Carcinoma neuroendócrino cutâneo
Cutaneous neuroendocrine carcinoma
CategoriaDefinição
O carcinoma cutâneo neuroendócrino é um câncer cutâneo primário decorrente de um subconjunto de células neuroendócrinas da pele (células de Merkel, dando o nome de carcinoma de células de Merkel (CCM)). O CCM é raro, representando menos de 1% de todas as malignidades cutâneas. A incidência anual estimada varia de 1 a 2 por 500.000 na população branca, mas os números estão aumentando constantemente. O CCM geralmente ocorre em adultos caucasianos idosos (idade média ao diagnóstico de 68-75 anos), apenas 5% dos casos ocorrem antes dos 50 anos. Não há grande predileção por sexo, embora alguns autores relatem uma leve predominância do sexo masculino. O CCM geralmente aparece como nódulos firmes, indolores e brilhantes de pele (vermelhos, rosa ou violeta de vários tamanhos). Geralmente se desenvolve em áreas expostas ao sol (cabeça, pescoço e braços). O CCM cresce rapidamente: tende a se disseminar rapidamente para os linfonodos regionais e depois metastatiza para outros órgãos, em particular fígado, ossos, pulmões e cérebro. No momento do diagnóstico, os CCMs são geralmente caracterizados por uma lesão primária, crescendo na derme e tecido subcutâneo, com ou sem metástases linfonodais. O CCM é dividido em estágios, dependendo da extensão da doença.
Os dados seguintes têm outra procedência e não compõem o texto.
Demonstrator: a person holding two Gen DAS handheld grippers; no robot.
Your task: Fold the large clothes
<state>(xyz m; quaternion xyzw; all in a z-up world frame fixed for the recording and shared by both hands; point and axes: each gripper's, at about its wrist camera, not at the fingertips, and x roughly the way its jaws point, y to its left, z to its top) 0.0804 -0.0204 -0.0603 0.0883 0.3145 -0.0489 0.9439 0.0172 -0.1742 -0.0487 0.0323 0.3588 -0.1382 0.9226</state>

A causa exata do CCM é desconhecida, mas parece estar ligada à exposição ao sol e imunossupressão. O diagnóstico de MCC é baseado em uma biópsia de pele. Histologicamente, os CCMs são carcinomas neuroendócrinos pouco diferenciados que envolvem a derme e frequentemente se estendem ao tecido subcutâneo. A imunoistoquímica revela positividade para marcadores neuroendócrinos (enolase neurônio-específica, sinaptofisina) e citoqueratina (citoqueratina 20), permitindo que o CCM seja diferenciado de outros tumores de pequenas células. Métodos de imagem são usados para investigar a presença de metástases em outros órgãos. O tratamento depende do estágio do tumor no momento do diagnóstico, tamanho e localização do tumor, idade e estado geral de saúde do paciente. Inclui cirurgia (excisão local ampla e linfadenectomia seletiva), radioterapia e quimioterapia (somente para pacientes com doença metastática). Suporte deve ser oferecido para melhorar a qualidade de vida dos pacientes. A maioria das mortes por CCM ocorre nos primeiros 3 anos após o diagnóstico. Pacientes sem doença linfonodal, no entanto, podem ter um excelente prognóstico. As mulheres parecem ter uma melhor taxa de sobrevida do que os homens.